WORK INSTRUCTIONS: Would you please print the data a second time, exactly as it stands?

AVAILABLE DATA:
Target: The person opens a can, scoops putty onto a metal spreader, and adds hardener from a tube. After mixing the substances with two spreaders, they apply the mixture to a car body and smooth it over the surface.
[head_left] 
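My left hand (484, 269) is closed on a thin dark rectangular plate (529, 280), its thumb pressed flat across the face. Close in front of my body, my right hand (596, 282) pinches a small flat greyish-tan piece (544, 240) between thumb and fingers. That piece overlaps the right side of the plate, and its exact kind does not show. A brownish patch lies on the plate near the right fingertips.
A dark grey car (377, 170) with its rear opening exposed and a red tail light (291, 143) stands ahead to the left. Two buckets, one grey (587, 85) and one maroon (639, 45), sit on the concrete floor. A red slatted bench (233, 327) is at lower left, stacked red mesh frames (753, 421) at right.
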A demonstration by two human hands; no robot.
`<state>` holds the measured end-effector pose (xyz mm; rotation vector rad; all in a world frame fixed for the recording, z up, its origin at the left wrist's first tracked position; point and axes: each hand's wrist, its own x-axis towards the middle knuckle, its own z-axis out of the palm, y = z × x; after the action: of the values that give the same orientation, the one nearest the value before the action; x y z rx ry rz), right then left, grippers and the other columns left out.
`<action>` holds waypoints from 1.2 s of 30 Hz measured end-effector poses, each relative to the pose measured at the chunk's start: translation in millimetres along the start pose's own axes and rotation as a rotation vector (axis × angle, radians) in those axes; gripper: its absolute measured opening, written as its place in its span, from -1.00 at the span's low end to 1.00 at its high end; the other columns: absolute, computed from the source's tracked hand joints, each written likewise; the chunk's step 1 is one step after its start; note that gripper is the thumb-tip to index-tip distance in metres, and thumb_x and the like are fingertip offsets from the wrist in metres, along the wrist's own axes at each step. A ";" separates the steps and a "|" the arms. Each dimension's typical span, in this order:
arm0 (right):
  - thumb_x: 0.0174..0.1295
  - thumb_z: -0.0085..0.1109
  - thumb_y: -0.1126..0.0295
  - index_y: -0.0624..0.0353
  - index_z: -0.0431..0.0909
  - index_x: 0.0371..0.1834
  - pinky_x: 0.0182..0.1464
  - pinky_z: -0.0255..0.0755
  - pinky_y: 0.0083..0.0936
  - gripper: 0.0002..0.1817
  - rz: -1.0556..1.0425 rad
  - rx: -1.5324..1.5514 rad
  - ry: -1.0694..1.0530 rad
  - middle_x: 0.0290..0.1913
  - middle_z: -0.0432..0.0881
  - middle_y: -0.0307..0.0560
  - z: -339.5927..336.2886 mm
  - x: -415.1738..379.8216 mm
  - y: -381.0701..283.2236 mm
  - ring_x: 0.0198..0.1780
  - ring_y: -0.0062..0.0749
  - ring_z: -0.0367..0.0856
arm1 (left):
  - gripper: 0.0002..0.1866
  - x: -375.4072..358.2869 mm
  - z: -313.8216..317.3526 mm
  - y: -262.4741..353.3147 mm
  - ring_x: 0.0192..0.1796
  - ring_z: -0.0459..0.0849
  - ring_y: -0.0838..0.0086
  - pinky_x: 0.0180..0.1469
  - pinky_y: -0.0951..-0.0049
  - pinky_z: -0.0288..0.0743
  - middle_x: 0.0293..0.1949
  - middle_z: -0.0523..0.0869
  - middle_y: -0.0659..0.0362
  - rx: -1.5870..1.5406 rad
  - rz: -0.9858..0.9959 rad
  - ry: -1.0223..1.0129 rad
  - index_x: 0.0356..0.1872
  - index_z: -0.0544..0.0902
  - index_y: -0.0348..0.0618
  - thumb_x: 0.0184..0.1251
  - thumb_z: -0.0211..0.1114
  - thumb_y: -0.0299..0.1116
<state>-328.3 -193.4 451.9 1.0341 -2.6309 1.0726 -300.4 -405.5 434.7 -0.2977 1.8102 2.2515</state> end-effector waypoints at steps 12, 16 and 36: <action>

WRITTEN RESPONSE:
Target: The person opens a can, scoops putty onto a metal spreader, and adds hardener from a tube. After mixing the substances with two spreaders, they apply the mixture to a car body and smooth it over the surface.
[head_left] 
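My left hand (484, 269) is closed on a thin dark rectangular plate (529, 280), its thumb pressed flat across the face. Close in front of my body, my right hand (596, 282) pinches a small flat greyish-tan piece (544, 240) between thumb and fingers. That piece overlaps the right side of the plate, and its exact kind does not show. A brownish patch lies on the plate near the right fingertips.
A dark grey car (377, 170) with its rear opening exposed and a red tail light (291, 143) stands ahead to the left. Two buckets, one grey (587, 85) and one maroon (639, 45), sit on the concrete floor. A red slatted bench (233, 327) is at lower left, stacked red mesh frames (753, 421) at right.
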A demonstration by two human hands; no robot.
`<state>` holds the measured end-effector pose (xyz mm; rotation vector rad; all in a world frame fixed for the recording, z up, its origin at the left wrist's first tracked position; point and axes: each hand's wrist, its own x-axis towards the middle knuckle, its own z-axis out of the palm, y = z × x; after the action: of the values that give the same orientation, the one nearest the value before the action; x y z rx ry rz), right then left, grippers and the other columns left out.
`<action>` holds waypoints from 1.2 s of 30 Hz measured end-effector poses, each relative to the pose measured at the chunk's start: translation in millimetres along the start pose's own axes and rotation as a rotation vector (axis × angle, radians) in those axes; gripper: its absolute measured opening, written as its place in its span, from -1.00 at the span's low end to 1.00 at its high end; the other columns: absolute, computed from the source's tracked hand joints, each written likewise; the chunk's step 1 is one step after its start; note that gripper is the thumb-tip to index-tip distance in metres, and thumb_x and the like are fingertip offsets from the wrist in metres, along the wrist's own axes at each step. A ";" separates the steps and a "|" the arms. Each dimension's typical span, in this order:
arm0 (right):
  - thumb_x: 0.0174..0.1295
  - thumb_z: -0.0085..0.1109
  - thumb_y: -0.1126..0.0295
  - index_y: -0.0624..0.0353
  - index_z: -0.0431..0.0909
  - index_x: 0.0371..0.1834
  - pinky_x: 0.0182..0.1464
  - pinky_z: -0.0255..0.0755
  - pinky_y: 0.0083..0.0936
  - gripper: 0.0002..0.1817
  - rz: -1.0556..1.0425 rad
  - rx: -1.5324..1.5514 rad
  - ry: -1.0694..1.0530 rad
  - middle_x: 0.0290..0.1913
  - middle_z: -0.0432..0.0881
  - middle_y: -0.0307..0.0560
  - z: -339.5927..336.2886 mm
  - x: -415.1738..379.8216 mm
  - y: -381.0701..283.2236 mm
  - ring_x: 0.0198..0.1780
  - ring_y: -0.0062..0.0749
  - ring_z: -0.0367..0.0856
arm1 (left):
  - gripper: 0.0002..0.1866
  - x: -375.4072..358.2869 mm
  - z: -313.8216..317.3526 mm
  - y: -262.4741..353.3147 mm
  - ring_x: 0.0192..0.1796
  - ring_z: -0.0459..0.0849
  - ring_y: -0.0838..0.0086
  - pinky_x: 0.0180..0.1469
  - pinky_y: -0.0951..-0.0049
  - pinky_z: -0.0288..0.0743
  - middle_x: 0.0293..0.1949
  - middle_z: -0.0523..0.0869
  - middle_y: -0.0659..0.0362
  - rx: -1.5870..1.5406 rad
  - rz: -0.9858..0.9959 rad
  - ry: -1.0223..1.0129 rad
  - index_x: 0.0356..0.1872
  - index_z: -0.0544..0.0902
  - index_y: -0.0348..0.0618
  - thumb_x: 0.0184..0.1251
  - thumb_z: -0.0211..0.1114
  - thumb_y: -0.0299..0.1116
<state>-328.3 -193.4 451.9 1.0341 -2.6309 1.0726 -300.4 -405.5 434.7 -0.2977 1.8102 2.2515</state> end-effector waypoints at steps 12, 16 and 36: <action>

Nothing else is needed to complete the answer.